SQL Operations Guide

This guide provides comprehensive documentation for Sparkless’s SQL operations, including parsing, validation, optimization, and execution.

Overview

Sparkless provides a complete SQL processing pipeline that mirrors PySpark’s SQL capabilities. Session-aware literals and schema tracking (see Getting started) apply to SQL execution: the active session’s current database and catalog are used when resolving table names and running queries.

  • SQL Parser - Converts SQL queries into Abstract Syntax Trees (AST)

  • SQL Validator - Validates query syntax and semantics

  • SQL Optimizer - Optimizes query execution plans

  • SQL Executor - Executes optimized queries against data

SQL Parser

The SQLParser class provides SQL parsing functionality with support for common SQL operations.

Basic Usage

from sparkless.session.sql import SQLParser

# Create parser instance
parser = SQLParser()

# Parse a simple SELECT query
ast = parser.parse("SELECT name, age FROM users WHERE age > 18")
print(ast.query_type)  # 'SELECT'
print(ast.components['select_columns'])  # ['name', 'age']
print(ast.components['from_tables'])  # ['users']
print(ast.components['where_conditions'])  # ['age > 18']

Supported Query Types

The parser supports the following SQL query types:

SELECT Queries

# Basic SELECT
ast = parser.parse("SELECT * FROM employees")

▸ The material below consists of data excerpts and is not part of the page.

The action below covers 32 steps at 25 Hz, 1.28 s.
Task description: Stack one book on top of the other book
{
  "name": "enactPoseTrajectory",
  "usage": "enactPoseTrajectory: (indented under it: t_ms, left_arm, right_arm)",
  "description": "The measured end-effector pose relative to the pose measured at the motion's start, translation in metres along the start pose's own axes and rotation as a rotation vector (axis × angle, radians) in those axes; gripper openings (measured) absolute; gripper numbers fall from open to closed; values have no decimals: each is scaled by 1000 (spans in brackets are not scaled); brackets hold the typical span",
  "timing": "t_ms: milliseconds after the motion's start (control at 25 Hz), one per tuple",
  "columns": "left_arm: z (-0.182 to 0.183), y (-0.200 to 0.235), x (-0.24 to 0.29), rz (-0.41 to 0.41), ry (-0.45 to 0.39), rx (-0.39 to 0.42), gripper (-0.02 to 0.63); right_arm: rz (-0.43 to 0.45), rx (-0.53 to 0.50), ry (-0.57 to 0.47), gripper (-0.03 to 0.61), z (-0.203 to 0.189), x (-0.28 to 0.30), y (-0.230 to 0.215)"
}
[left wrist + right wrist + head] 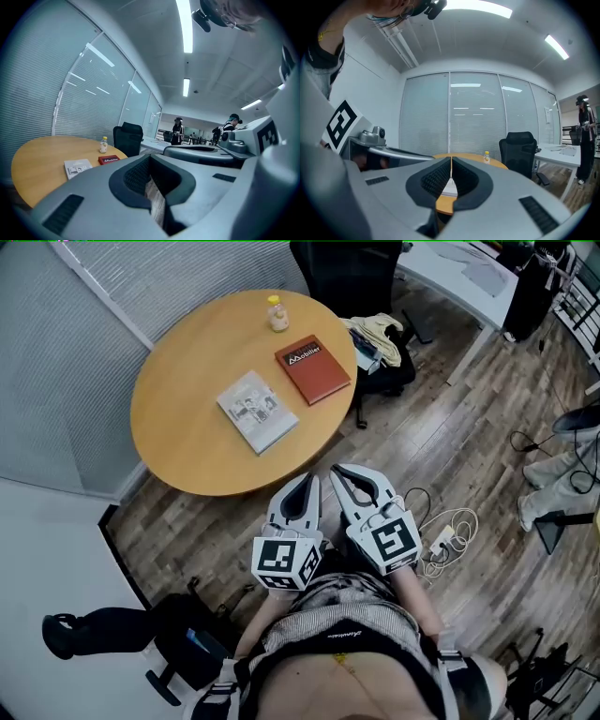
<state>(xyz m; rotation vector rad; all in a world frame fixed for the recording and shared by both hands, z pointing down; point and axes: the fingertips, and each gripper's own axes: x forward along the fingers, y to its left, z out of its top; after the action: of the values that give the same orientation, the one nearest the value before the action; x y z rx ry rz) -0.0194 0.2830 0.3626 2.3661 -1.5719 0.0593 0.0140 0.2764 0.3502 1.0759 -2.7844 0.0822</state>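
- My left gripper has its jaws pressed together with nothing between them; through the slit I see only floor.
- My right gripper is pressed together as well and holds nothing.
- Both grippers sit side by side close to my body, short of the near edge of the round wooden table, over the plank floor.
- The red book lies flat near the table's far right edge.
- The grey-white book lies flat just beside it, nearer the middle, with a narrow gap between them; neither lies on the other.
- A small yellow-capped bottle stands upright beyond the red book.
- A black office chair stands behind the table.
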Motion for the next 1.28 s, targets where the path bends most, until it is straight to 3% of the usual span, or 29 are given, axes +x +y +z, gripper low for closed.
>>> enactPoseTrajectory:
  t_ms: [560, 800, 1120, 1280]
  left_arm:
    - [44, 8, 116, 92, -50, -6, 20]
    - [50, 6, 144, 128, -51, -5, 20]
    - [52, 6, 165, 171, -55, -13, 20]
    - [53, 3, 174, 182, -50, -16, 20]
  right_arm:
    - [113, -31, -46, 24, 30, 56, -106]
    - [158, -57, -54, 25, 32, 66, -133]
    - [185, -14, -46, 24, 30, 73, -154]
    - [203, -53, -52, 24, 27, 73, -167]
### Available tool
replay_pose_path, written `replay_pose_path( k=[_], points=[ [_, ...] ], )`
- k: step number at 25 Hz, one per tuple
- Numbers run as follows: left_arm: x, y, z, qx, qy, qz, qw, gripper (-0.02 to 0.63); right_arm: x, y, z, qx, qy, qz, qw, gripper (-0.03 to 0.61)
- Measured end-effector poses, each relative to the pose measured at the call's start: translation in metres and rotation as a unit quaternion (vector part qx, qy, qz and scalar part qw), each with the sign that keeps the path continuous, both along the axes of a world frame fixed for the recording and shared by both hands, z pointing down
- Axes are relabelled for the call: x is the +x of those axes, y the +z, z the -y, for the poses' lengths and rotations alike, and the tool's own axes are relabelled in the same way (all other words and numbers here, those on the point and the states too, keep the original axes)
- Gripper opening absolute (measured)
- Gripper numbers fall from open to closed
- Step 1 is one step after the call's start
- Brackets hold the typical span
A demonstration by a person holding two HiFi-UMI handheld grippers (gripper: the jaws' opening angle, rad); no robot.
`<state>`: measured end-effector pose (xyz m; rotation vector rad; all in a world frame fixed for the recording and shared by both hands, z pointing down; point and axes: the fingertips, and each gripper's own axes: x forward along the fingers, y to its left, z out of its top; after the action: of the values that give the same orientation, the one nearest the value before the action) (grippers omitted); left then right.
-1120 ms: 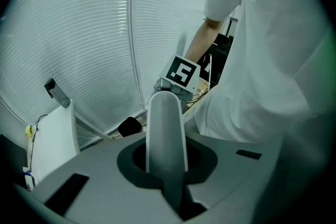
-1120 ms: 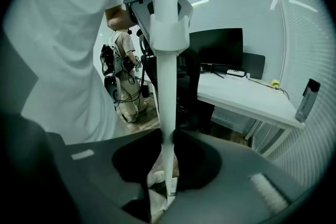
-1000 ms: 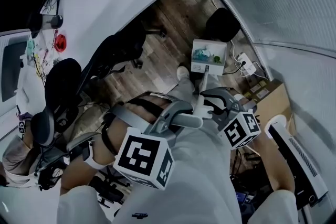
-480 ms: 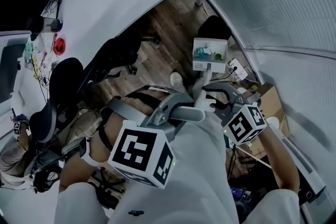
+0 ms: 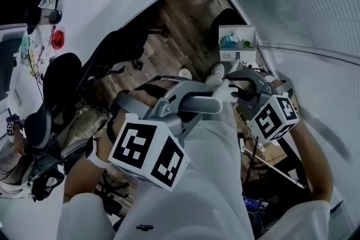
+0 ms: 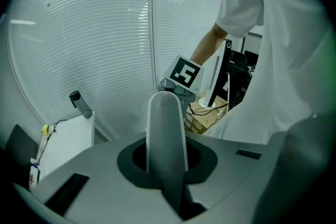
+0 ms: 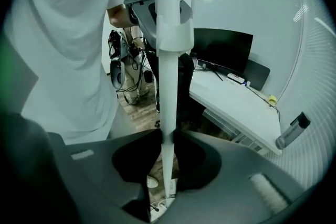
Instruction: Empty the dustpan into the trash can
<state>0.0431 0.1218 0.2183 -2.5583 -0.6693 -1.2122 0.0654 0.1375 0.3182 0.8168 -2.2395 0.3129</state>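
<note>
Dustpan: a white box-shaped dustpan [image 5: 229, 55] sits at the far end of a long pale handle [image 7: 169, 86], far right in the head view, beyond the person's shoes [image 5: 185, 73]. Its open top faces the camera.
Dustpan contents: a small heap of teal and green scraps [image 5: 233, 40] lies inside. What each scrap is cannot be made out.
Dark bin: a dark round bin [image 5: 227, 18] stands on the wooden floor [image 5: 174, 25], just behind the dustpan and partly covered by it. Its inside does not show.
Left gripper: the left gripper [image 6: 167, 162] has its jaws pressed onto the broad rounded top end of the handle, which rises straight up between them.
Right gripper: the right gripper [image 7: 165, 150] has its jaws pinched on the thinner shaft further along the same handle, nearer the dustpan than the left gripper is.
Grippers together: they are close together on the one handle, left on the near part and right on the far part.
Cardboard boxes: cardboard boxes [image 6: 201, 117] stand on the floor on the right. Their contents are not visible.
Desk: a white desk [image 7: 239, 99] carries a dark monitor [image 7: 223, 52].
</note>
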Motion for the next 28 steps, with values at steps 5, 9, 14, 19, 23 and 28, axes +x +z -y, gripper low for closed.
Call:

# SELECT with WHERE clause
ast = parser.parse("SELECT name, salary FROM employees WHERE department = 'Engineering'")

# SELECT with GROUP BY
ast = parser.parse("SELECT department, COUNT(*) FROM employees GROUP BY department")

# SELECT with ORDER BY
ast = parser.parse("SELECT name, salary FROM employees ORDER BY salary DESC")

# SELECT with LIMIT
ast = parser.parse("SELECT * FROM employees LIMIT 10")

DDL Operations

# CREATE TABLE
ast = parser.parse("CREATE TABLE users (id INT, name STRING, age INT)")

# DROP TABLE
ast = parser.parse("DROP TABLE users")

# ALTER TABLE
ast = parser.parse("ALTER TABLE users ADD COLUMN email STRING")

DML Operations

# INSERT
ast = parser.parse("INSERT INTO users VALUES (1, 'Alice', 25)")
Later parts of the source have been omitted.